BEGIN
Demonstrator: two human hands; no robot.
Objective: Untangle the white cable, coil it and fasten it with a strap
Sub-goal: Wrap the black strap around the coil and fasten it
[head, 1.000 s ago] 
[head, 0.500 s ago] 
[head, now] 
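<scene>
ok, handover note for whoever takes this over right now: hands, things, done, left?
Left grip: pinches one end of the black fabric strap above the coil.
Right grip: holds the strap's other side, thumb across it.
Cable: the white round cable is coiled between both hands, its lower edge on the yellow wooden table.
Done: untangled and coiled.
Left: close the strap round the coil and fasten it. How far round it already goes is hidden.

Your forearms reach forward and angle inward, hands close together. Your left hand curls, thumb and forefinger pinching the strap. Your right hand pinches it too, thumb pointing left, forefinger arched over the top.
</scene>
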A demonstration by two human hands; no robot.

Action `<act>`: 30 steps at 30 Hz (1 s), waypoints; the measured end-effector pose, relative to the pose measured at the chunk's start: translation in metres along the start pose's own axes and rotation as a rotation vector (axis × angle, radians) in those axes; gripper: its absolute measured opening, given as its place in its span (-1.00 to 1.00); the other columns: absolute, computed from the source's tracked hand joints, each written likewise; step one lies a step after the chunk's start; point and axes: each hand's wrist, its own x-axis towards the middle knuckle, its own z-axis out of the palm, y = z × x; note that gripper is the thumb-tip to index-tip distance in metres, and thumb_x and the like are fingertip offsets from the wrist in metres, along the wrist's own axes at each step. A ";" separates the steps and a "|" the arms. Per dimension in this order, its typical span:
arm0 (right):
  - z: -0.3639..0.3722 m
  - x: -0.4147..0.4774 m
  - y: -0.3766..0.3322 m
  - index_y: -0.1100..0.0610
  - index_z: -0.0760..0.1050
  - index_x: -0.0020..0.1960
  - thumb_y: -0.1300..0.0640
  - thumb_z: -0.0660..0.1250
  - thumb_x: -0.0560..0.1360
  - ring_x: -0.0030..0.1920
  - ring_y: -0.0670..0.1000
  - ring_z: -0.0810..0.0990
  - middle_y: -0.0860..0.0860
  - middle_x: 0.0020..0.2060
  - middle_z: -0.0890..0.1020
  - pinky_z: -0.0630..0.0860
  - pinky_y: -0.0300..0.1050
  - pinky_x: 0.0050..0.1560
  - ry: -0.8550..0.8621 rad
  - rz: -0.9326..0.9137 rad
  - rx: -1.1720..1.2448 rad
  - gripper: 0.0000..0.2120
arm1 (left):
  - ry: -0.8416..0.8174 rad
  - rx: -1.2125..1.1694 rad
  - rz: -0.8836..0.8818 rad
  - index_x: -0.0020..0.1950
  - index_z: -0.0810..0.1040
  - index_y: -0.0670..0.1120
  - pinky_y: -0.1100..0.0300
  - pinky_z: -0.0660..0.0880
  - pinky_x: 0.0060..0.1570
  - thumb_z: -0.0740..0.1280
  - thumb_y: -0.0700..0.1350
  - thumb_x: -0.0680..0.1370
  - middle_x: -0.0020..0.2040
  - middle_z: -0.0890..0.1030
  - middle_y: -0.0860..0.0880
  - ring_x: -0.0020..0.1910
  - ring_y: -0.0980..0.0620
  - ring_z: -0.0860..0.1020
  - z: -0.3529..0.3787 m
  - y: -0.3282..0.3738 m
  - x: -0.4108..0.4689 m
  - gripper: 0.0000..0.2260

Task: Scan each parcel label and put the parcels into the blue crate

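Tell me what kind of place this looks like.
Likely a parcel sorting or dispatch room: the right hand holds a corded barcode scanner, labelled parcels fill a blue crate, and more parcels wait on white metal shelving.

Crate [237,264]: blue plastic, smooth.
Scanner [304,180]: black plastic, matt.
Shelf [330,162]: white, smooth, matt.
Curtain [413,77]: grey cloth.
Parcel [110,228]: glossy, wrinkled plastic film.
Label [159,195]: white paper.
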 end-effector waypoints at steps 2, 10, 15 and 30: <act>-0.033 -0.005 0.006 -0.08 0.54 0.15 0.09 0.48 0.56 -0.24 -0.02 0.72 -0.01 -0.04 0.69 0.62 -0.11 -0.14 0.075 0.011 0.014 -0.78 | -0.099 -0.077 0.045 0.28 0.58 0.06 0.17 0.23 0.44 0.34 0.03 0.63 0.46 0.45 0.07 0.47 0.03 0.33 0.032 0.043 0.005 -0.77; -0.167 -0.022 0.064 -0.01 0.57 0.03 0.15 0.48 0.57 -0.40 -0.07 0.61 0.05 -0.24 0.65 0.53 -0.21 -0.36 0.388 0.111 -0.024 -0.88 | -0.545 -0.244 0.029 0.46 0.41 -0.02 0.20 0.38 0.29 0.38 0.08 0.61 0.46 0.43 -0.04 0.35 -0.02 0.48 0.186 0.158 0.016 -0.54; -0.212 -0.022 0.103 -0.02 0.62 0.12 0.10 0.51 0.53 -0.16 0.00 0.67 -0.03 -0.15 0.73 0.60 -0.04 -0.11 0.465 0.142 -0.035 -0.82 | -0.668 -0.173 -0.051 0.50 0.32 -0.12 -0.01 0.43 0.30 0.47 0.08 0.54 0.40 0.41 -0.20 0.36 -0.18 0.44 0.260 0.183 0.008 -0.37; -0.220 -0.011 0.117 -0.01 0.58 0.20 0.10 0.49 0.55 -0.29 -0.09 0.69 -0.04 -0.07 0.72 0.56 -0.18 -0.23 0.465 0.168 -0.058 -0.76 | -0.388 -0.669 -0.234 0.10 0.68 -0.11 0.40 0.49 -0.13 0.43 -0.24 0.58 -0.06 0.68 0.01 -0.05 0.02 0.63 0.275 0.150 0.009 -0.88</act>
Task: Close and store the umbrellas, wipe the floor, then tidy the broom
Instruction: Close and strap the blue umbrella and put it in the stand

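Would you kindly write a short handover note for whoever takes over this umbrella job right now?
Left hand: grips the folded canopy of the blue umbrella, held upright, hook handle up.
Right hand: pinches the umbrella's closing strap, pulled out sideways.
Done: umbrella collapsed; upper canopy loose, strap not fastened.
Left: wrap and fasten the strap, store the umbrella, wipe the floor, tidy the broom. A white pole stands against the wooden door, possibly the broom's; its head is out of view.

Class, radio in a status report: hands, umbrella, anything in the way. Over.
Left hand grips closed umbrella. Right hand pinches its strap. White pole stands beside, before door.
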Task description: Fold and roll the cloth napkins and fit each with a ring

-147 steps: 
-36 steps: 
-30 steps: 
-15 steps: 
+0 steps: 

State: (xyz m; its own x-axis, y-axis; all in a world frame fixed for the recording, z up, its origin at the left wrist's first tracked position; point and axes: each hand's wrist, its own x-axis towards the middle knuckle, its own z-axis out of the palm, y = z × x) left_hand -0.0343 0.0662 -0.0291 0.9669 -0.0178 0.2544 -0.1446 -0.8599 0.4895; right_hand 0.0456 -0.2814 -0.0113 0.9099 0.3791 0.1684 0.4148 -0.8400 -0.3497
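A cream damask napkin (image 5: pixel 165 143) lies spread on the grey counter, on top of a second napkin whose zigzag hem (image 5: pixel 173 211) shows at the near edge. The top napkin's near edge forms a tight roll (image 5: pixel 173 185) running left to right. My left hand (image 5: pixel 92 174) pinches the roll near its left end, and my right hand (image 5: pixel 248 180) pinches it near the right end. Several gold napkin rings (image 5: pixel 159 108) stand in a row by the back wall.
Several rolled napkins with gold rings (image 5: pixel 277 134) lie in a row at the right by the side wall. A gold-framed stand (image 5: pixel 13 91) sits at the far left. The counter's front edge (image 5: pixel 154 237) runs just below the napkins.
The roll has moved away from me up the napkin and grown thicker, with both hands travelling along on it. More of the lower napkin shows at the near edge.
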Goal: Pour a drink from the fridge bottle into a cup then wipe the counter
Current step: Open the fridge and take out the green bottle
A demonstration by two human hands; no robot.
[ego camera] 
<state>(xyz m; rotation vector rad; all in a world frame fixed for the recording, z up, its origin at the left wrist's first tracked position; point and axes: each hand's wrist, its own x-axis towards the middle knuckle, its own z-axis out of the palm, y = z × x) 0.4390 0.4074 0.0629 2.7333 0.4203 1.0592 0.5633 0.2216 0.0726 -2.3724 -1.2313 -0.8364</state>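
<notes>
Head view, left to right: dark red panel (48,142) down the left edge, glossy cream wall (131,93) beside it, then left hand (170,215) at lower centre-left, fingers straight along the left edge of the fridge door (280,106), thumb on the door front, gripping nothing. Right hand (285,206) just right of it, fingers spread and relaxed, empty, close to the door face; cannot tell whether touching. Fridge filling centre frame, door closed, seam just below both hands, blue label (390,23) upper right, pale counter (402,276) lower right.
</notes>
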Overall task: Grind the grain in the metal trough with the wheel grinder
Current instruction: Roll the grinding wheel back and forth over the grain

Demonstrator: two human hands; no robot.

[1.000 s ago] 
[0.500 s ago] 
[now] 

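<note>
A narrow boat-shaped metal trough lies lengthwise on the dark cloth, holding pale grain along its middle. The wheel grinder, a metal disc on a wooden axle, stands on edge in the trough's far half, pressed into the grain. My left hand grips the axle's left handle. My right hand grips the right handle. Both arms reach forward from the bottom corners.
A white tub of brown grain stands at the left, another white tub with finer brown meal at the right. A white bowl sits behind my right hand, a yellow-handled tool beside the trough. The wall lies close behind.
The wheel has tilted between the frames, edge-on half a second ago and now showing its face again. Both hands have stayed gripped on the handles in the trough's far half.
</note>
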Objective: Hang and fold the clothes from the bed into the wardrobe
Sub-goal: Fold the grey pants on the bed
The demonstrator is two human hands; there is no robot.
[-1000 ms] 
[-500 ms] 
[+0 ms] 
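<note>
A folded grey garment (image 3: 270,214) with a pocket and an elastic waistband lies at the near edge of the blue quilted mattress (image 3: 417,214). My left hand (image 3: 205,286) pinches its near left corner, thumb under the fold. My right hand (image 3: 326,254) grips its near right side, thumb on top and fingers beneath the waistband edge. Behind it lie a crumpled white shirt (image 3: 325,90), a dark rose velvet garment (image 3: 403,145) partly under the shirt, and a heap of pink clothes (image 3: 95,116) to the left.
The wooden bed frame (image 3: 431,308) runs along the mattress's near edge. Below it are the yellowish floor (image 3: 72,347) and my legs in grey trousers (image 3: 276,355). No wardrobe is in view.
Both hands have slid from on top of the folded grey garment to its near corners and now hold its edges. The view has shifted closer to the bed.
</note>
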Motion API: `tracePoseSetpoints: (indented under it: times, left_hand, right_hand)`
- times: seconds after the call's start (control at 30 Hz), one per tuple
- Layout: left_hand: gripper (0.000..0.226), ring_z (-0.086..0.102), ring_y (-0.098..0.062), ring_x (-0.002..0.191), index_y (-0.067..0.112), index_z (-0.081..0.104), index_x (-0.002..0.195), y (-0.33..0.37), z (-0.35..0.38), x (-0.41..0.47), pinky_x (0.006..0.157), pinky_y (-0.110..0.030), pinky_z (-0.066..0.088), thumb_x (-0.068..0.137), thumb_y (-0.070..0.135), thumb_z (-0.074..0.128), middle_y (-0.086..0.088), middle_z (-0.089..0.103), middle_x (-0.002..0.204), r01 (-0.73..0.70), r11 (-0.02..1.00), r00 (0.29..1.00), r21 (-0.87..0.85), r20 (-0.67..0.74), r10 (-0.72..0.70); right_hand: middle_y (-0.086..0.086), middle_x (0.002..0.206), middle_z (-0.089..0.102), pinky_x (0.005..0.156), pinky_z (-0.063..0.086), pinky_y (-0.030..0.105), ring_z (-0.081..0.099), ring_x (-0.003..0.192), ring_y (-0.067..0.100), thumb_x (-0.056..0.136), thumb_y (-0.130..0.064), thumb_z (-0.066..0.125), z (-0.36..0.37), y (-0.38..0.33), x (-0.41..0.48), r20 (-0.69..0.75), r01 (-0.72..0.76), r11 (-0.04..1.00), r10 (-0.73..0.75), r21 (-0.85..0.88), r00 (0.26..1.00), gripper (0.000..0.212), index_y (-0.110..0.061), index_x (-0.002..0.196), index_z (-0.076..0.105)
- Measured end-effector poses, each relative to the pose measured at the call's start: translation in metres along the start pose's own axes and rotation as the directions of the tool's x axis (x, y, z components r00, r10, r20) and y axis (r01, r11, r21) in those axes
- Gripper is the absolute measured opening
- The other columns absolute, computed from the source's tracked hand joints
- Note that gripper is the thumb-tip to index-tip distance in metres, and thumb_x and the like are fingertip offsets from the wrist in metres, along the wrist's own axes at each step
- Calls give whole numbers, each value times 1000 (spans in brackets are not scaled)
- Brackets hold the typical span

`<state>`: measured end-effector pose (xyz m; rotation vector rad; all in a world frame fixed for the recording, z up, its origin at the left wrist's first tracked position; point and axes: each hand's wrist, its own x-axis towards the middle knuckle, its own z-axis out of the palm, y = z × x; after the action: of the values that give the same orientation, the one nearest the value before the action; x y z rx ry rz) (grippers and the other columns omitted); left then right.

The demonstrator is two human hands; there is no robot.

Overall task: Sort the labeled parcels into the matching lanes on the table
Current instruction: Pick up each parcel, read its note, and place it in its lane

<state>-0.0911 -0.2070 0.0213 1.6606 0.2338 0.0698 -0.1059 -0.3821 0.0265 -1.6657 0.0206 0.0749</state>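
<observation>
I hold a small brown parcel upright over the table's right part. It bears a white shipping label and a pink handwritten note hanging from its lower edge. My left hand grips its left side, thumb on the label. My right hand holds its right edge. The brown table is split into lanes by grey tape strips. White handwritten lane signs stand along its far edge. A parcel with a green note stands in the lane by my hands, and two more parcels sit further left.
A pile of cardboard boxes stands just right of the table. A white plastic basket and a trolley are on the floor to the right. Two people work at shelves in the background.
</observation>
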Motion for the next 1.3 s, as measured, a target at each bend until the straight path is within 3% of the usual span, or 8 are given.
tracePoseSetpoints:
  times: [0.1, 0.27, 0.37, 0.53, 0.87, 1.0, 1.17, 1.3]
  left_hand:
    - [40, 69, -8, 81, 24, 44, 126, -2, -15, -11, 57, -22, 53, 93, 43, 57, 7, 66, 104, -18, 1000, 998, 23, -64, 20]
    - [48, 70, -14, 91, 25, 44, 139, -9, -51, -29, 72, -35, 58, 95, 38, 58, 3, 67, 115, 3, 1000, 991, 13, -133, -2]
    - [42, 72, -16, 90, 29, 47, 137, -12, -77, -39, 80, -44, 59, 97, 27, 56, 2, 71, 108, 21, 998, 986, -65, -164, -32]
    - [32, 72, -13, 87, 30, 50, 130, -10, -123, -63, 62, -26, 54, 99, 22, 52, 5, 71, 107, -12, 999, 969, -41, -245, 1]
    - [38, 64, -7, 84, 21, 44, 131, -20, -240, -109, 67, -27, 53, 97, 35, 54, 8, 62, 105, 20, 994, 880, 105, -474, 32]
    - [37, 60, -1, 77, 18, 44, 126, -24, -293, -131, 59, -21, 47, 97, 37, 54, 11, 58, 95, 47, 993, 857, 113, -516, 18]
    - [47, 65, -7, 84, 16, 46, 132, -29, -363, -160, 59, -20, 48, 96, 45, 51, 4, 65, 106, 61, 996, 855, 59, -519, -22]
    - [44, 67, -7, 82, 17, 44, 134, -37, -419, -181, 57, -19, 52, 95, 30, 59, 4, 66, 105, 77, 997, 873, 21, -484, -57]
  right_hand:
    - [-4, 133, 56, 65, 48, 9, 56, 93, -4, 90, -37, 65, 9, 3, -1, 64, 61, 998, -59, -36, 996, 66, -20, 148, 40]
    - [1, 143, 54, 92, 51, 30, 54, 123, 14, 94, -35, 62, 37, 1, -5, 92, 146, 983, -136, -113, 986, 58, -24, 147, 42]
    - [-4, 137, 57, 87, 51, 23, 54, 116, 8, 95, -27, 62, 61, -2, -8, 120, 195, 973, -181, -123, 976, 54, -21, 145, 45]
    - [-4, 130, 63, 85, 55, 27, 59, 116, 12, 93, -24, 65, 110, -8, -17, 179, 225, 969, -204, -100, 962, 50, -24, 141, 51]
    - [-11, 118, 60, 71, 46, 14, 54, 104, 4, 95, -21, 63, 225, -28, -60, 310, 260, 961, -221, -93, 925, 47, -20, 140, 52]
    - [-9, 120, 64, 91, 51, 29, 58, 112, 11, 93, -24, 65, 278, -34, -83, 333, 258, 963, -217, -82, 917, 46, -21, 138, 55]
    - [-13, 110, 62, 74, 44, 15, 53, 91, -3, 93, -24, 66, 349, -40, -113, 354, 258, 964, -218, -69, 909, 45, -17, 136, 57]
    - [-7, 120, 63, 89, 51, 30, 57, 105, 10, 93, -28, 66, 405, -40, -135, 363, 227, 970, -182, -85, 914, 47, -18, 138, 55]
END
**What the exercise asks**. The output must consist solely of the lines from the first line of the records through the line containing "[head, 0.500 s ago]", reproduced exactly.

**Solution for this problem**.
Demonstrator: two human hands; no robot.
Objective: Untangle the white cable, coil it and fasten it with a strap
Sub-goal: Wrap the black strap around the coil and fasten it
[head, 1.000 s ago] 
[head, 0.500 s ago] 

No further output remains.